And then the idea came. For years, I have been putting two pieces of fleece together, cutting strips the entire way around and knotting the two together to make a tie blanket, very thick and luxurious, and no sewing. But I had wanted to try a new technique. Pinterest showed the way. There is a rotary blade cutter that makes holes like a paper hole puncher on fabric as it rolls over the material. V. Cool, if it works. I Googled the success of the tool, especially for a techno eejit prone to hurting myself with said tools, and was encouraged that it might work for me. The item was purchased. I pushed the tool cover to reveal a very sharp blade. The blade, I kept my fingers away from and rolled it around the edge of the fleece, and then used the holes to crochet a border into. It is a super simple way to use one layer of fleece and use up lots of bits of yarn. (And my hands fatigue quickly with all the cutting if I do the scissor method. I totally ignore that tiredness, make the blankets for Christmas and then wonder why I can barely move my fingers for two weeks.) The Blue Polka Dot STROKE fleece, became two throws in the past few days. Ciro immediately cozied up to the one in the kitchen. It must look good if he thinks it is good enough for him.

Outside the house, the blue lights shine. Inside the house, there are blue blankets, mugs and baked goods. And on me, there is blue too, of course. The Blue Handbag is out for the month from my collection. Tim got me this handbag for World Stroke Day a couple of years ago. I mean, I had to have it, Right?

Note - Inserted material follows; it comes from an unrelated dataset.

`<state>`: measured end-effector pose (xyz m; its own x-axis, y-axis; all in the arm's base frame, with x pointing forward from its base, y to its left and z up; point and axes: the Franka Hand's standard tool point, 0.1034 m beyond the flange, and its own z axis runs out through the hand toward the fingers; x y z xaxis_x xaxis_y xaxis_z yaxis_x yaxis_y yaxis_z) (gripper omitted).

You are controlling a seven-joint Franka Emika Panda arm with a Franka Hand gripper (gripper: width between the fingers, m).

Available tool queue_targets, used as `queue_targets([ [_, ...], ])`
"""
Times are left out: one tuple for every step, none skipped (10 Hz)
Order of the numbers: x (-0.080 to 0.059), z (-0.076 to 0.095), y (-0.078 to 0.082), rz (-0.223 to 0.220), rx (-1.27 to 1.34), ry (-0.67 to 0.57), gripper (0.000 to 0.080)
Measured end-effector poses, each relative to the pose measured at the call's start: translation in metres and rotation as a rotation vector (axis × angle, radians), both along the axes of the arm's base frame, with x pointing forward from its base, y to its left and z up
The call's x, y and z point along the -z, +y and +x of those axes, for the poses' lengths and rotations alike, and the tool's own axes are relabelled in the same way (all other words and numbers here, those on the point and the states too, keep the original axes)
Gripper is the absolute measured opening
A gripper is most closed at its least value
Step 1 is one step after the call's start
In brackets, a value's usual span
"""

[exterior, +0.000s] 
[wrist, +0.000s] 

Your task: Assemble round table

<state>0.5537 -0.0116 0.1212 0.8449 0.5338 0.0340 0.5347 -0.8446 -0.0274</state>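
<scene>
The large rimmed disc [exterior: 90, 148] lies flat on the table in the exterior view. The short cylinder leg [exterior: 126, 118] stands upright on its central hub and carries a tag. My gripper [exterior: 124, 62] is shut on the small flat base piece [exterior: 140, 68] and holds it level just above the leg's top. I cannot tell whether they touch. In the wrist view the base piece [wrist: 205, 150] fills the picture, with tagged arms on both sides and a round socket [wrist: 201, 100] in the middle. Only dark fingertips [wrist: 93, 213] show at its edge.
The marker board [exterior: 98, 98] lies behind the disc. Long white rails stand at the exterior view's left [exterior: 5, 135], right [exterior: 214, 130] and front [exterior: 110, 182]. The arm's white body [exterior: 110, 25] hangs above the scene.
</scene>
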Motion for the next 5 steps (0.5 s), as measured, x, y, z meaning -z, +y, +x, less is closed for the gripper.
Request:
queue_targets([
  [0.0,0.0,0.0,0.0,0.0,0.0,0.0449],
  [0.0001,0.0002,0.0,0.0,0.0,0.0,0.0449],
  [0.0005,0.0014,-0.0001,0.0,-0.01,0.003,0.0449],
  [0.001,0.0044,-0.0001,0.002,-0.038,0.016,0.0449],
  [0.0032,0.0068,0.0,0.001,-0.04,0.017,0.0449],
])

Right… And there are blue clothing pieces for all layers, except the undergarments. Yet! You see my dear friend Jennifer taught me that you must have matching and beyootiful sets of “foundation garments.” You will feel better throughout the day, about yourself, if your bra and undies match! But I am lacking the former of the two, for now. So clothes are blue, and jewels too. I wear the necklace my Cuzzin gave me that day I got home from the “home.” It has been reworked a bit over the thirteen years. I love each reincarnation and the Cuzzin who makes em.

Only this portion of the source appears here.